24 thoughts on “Harbour

  1. It’s good to see you back here. I was just thinking about you this week and wondered where you’d gone. Your post is very familiar to me and this right here is the reason I write. “Poetry doesn’t always connect us with others but it never fails to connect me with myself.” Connections with others never seem to last, but we always have ourselves.

    • Hi Michelle,
      Lovely to hear from you. I often think of other writers I’ve met through WordPress, unfortunately last year was a year of disconnect to reconnect. It wasn’t down to my writing which I will always do, but rather, I can become too focused on blogging and the instant gratification of publishing every day, which impacts results in the real world. Hopefully this year I can proceed with a little more balance 😊

      • Well, I always love it when I find you here, and I hope you will find the balance you’re searching for. ❤️

  2. I’m happy to see you back here. I enjoyed the poem and I agree that online connections aren’t the same as real life connections. Staring at a screen is a form of escape for many these days. However, like you also said poetry is often for us. It teaches us about ourselves, allows us to let go of certain emotional burdens or at least understand them better and it really does connect one with oneself.

    • Hi Pooja, I agree, poetry is the most personal sentiment we can both draw on for solace, as well as share with others, I love the way you described that process and it is certainly a wise teacher.

  3. a sharp vignette of social isolation; yes, I find much solace and solidarity with my little tribe on WordPress, and the constant affirmation that blogging provides; not forgetting my other tribe, of course, family and friends; good to see you back 🙂

  4. Happy to read your comment earlier and your post here. Thank you, Kate. Your poem deserves a few readings to fully absorb the many layers of meaning and storytelling you’ve created. Bravo!

  5. “suicide by addiction and distraction” stood out to me here. It takes really conscious effort to stop ourselves from allowing input in…. especially when we are gifted with opportunities for silence and reflection.
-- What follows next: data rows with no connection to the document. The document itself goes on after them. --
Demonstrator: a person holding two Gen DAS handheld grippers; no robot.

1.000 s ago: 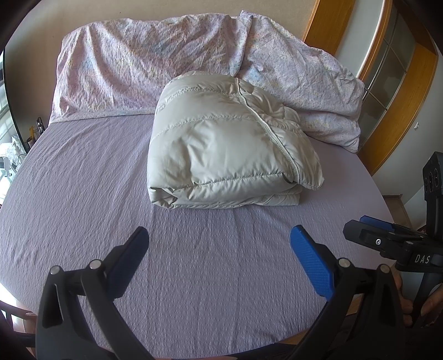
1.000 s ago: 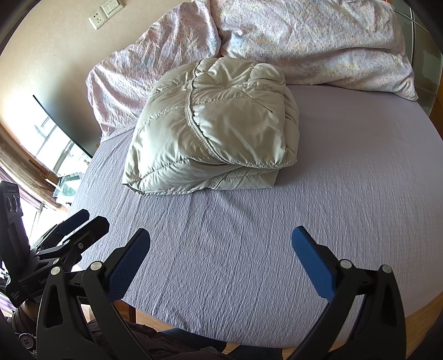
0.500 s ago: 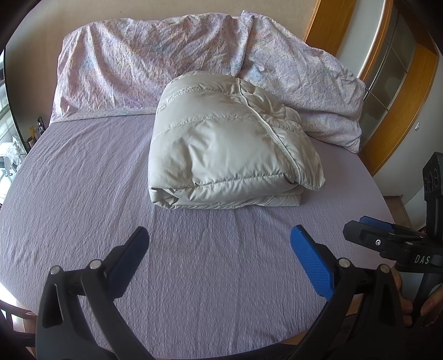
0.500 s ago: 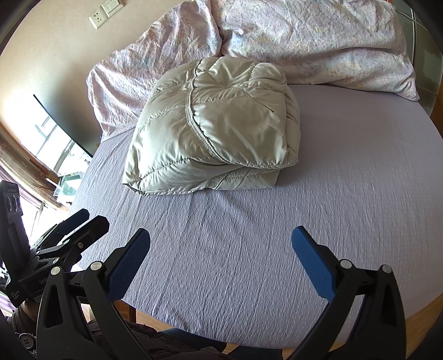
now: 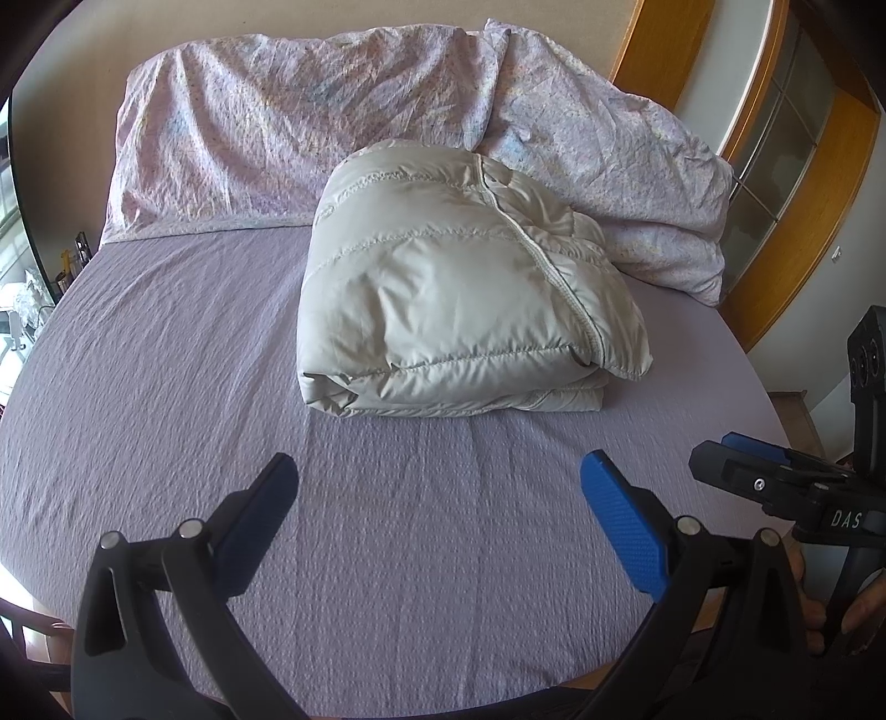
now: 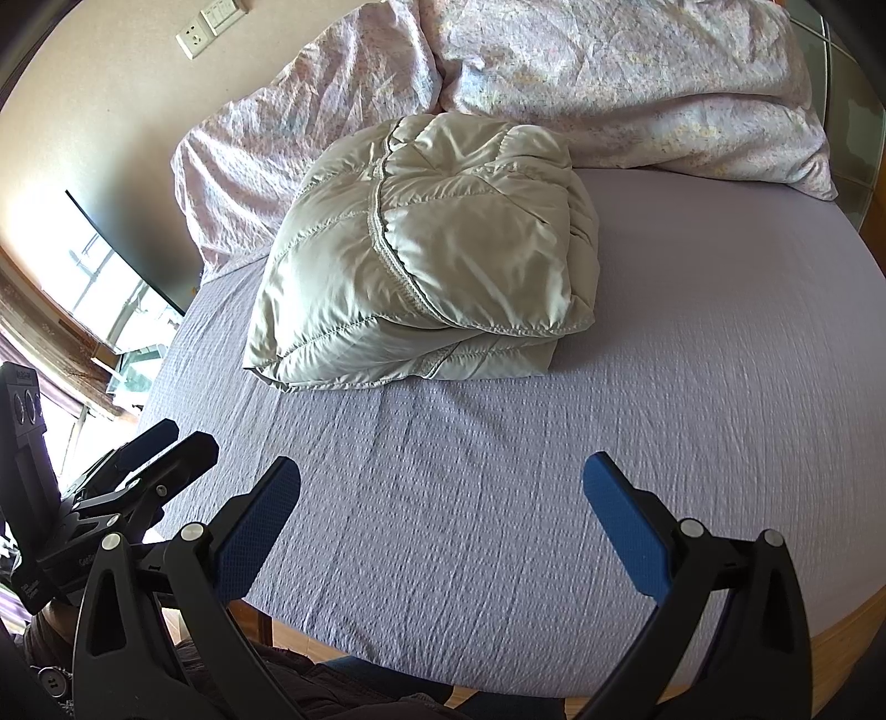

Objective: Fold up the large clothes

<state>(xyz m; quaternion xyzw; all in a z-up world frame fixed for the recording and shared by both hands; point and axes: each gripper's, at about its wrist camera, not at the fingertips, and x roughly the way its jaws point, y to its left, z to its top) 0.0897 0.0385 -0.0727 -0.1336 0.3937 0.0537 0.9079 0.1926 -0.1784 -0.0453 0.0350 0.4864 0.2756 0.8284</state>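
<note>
A pale grey-beige puffer jacket [image 5: 459, 299] lies folded into a thick bundle on the purple bed sheet [image 5: 166, 399], near the pillows. It also shows in the right wrist view [image 6: 432, 255]. My left gripper [image 5: 437, 509] is open and empty, held over the sheet well short of the jacket. My right gripper [image 6: 443, 509] is open and empty, also over the sheet in front of the jacket. Each gripper shows at the edge of the other's view, the right one [image 5: 786, 487] and the left one [image 6: 111, 487].
Two pink patterned pillows [image 5: 277, 127] [image 5: 609, 166] lean on the wall behind the jacket. A wooden-framed glass door [image 5: 786, 166] stands to the right of the bed. A window [image 6: 99, 299] and wall sockets [image 6: 210, 22] are on the left.
</note>
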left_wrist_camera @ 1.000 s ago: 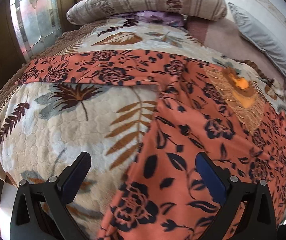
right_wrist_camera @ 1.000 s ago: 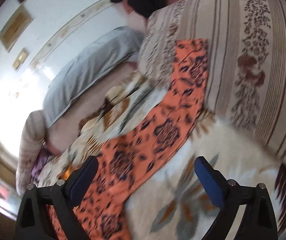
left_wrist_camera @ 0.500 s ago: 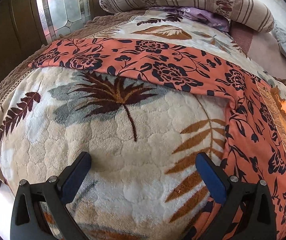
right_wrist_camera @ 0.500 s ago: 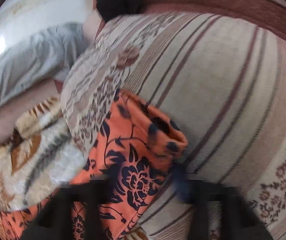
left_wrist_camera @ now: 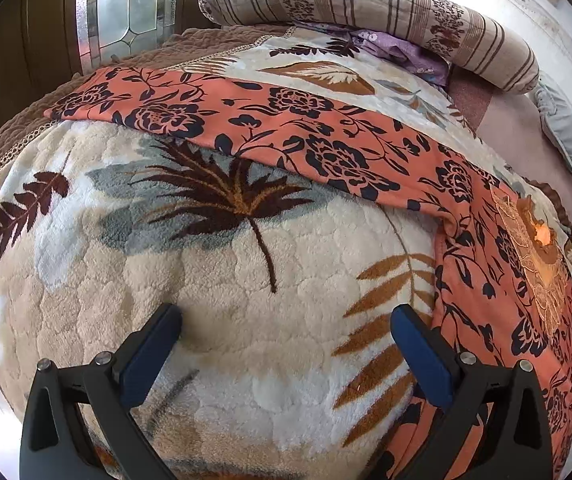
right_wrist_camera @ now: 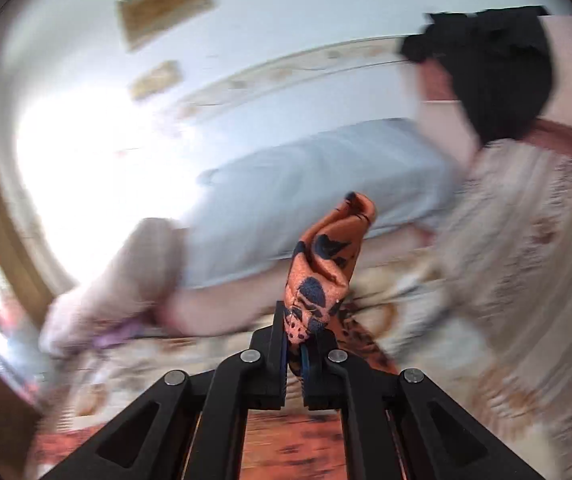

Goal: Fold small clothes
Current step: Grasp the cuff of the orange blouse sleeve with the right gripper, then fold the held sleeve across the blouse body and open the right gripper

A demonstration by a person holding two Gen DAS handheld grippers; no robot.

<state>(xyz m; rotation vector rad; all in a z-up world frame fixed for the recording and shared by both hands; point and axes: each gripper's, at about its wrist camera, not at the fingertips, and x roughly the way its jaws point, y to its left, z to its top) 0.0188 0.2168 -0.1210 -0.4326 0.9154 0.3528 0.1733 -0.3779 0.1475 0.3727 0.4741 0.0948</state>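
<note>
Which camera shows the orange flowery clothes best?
The left wrist view: the orange flowery garment lies spread across the leaf-print blanket, sharp and mostly visible. The right wrist view shows only a bunched end pinched in the shut right gripper, with a blurred background.

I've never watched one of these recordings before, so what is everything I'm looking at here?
Garment: one, orange with dark flowers, spread across the bed.
Blanket: one, cream with leaf print, under the garment.
Striped quilt: one, beige, rolled at the far end.
Purple cloth: one, under the quilt.
Grey pillow: one, by the wall.
Left gripper: black, open over the blanket.
Right gripper: black, shut on a garment end.
</note>
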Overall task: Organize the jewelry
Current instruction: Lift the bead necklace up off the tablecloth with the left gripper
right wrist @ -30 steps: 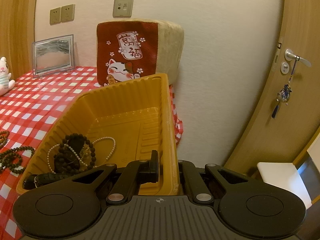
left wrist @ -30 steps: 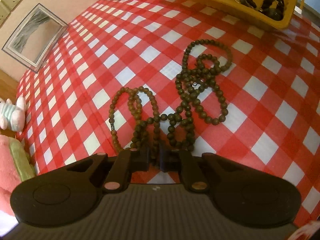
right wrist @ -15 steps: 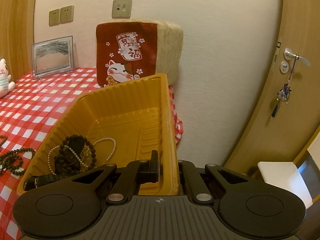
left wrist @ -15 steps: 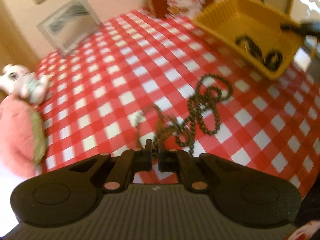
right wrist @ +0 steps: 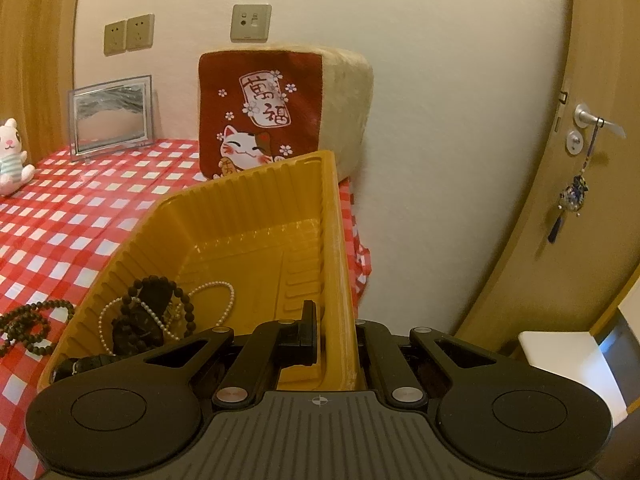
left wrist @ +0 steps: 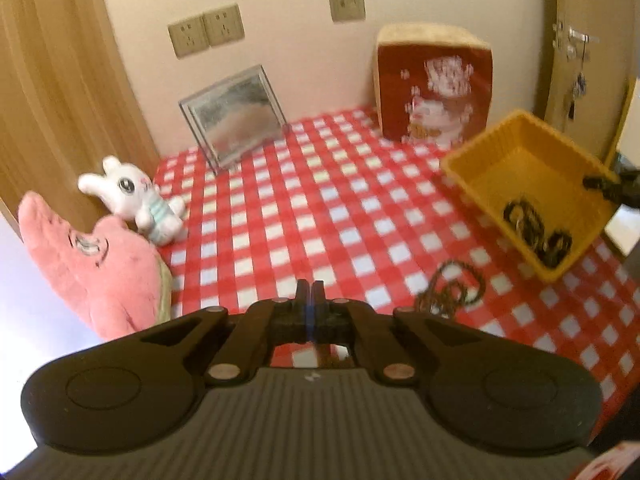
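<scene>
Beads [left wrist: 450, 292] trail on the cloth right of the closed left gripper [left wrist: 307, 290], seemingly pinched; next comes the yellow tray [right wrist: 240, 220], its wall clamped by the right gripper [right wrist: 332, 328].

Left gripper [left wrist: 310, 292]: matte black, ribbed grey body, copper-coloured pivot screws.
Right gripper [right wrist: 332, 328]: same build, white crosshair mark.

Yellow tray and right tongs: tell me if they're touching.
Touching. The right wrist view shows the right tongs clamped on the yellow tray wall, one finger pressed against its inner face.
</scene>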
    I’ve missed your reminders of such important things for all these months. Hoping to find more of it this year, though only with a frequency that’s healthy for you.

    Welcome back 🙂.

    • Thankyou for that lovely welcome Yacoob. It’s nice to be back and I think, I hope, that I will be able to approach the blog with a little more balance this time round. Blogging can be a bit of an addiction too, something I had never thought about until I read “Hungry Ghosts” by Gabor Mate. I tend to be wary of anything I’m feeling obsessive about these days – it’s a sure sign I’m probably spending too much time out of the present moment. Difficult for the creative mind – we tend to be passionate about things and burn ourselves out.